Your task is to filter the data below down to the lines holding "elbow".

[Data records]
● ● ● ● ● ● ●

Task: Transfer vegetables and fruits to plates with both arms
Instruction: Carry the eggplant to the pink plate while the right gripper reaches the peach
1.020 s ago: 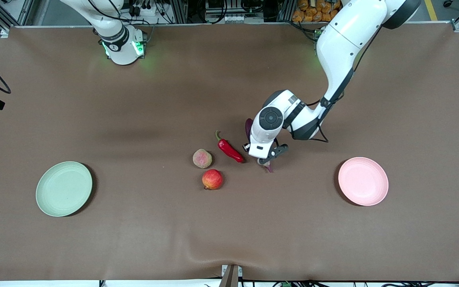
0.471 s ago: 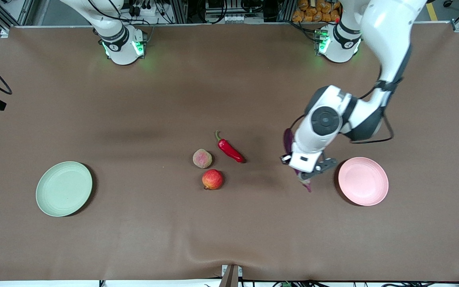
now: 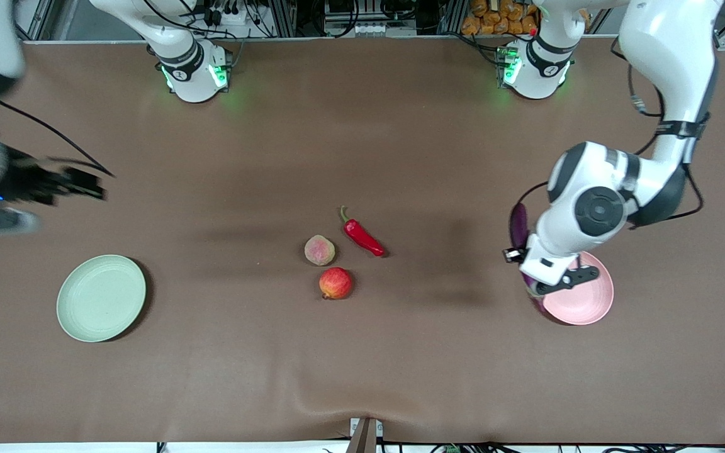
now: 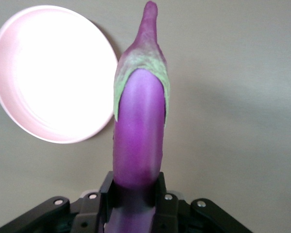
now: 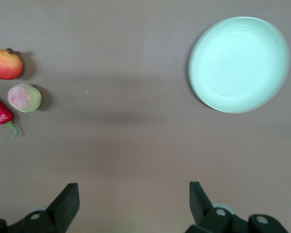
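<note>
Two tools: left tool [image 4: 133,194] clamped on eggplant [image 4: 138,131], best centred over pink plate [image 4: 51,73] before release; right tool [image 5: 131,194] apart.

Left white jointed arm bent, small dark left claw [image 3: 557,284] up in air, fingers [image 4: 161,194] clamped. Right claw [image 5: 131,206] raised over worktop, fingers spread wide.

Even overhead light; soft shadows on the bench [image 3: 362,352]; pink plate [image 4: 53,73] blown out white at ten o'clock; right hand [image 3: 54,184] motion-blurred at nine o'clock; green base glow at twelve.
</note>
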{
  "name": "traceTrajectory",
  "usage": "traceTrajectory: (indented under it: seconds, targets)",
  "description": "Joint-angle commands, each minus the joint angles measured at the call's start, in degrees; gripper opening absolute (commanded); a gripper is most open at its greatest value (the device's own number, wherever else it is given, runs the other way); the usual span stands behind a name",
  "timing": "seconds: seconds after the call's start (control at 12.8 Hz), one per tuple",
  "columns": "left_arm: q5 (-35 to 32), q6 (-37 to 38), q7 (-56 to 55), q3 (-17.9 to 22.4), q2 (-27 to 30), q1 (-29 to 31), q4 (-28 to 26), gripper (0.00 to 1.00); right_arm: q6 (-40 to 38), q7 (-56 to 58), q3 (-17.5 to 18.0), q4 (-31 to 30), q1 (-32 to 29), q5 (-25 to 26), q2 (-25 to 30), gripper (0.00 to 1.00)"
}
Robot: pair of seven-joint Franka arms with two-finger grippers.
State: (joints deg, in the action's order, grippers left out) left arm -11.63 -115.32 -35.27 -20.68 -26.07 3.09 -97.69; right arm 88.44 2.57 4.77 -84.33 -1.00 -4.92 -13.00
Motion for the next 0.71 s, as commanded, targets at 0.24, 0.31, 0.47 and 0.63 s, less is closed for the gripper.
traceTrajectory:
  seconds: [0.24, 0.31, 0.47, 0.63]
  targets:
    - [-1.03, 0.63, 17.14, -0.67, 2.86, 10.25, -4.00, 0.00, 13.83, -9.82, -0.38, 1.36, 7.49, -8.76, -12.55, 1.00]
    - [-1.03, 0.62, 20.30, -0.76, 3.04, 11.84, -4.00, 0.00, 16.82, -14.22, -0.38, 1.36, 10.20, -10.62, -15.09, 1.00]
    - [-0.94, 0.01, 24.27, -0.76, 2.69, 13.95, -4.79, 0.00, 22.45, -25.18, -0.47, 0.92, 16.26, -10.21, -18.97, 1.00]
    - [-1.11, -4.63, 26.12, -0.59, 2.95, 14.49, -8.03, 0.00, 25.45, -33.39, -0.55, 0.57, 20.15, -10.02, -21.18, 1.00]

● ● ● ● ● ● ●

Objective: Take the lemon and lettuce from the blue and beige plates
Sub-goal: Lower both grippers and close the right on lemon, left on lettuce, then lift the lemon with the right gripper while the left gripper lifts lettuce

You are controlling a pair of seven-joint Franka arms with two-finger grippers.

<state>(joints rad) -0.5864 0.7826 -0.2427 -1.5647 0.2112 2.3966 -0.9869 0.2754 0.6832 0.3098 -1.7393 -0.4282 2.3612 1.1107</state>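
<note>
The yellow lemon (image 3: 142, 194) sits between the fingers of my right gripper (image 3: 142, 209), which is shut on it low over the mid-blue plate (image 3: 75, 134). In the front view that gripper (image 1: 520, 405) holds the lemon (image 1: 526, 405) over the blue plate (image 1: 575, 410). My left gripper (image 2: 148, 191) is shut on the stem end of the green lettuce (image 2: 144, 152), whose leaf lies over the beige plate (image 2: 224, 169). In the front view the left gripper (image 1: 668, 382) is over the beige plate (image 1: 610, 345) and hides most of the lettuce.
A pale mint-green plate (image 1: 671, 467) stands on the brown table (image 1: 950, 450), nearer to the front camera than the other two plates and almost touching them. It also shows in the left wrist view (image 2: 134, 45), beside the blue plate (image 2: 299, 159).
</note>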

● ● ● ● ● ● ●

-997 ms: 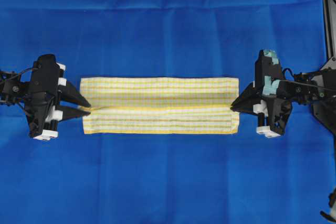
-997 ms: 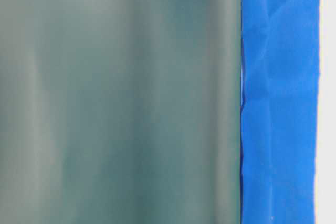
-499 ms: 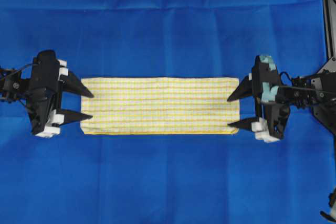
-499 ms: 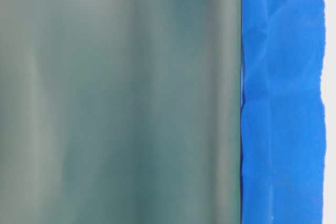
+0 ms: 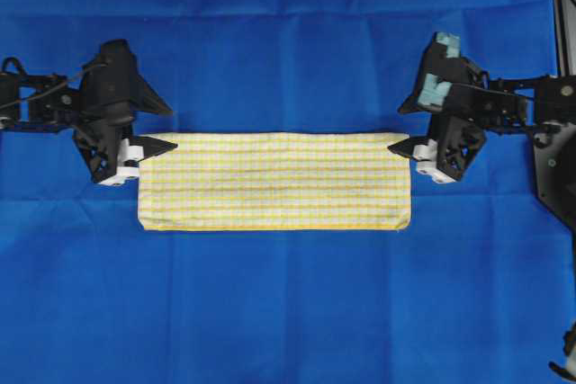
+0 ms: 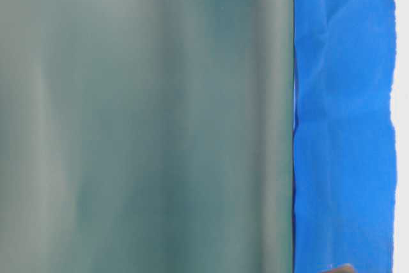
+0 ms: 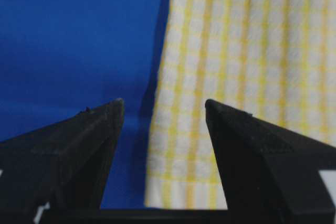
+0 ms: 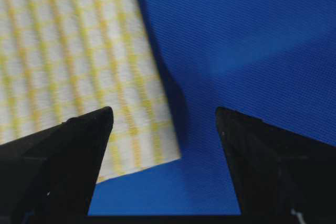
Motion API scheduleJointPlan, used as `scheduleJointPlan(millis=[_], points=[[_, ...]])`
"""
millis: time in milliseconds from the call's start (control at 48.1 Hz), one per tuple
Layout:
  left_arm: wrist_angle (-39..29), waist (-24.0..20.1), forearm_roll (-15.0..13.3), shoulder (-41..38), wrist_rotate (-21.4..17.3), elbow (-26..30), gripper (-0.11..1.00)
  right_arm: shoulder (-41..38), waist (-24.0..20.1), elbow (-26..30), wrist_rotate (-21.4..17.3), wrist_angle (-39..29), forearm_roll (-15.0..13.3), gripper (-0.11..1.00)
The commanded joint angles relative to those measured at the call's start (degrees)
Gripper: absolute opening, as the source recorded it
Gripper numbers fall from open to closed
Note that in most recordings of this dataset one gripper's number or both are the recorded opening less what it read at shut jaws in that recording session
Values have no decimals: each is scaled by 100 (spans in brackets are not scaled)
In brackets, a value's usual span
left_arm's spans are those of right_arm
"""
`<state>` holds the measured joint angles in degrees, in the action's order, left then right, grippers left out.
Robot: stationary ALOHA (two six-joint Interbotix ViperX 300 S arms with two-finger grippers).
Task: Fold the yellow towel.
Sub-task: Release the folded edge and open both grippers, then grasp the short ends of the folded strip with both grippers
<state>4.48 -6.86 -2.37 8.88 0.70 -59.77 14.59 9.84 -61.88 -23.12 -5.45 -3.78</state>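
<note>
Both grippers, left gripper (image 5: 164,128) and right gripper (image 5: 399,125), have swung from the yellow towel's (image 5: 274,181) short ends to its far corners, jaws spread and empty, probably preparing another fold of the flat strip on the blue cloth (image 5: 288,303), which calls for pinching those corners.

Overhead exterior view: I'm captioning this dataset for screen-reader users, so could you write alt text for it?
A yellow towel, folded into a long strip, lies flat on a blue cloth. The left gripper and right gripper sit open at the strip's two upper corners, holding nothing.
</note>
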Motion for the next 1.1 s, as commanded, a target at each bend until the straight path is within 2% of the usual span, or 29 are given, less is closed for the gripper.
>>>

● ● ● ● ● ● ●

▶ Solution:
  left_arm: wrist_angle (-39..29), waist (-24.0..20.1), forearm_roll (-15.0..13.3), shoulder (-41..38), wrist_rotate (-21.4..17.3), elbow (-26..30), gripper (-0.11..1.00)
  right_arm: shoulder (-41..38), waist (-24.0..20.1), elbow (-26..30), wrist_rotate (-21.4..17.3), wrist_angle (-39..29), forearm_roll (-15.0..13.3), gripper (-0.11..1.00)

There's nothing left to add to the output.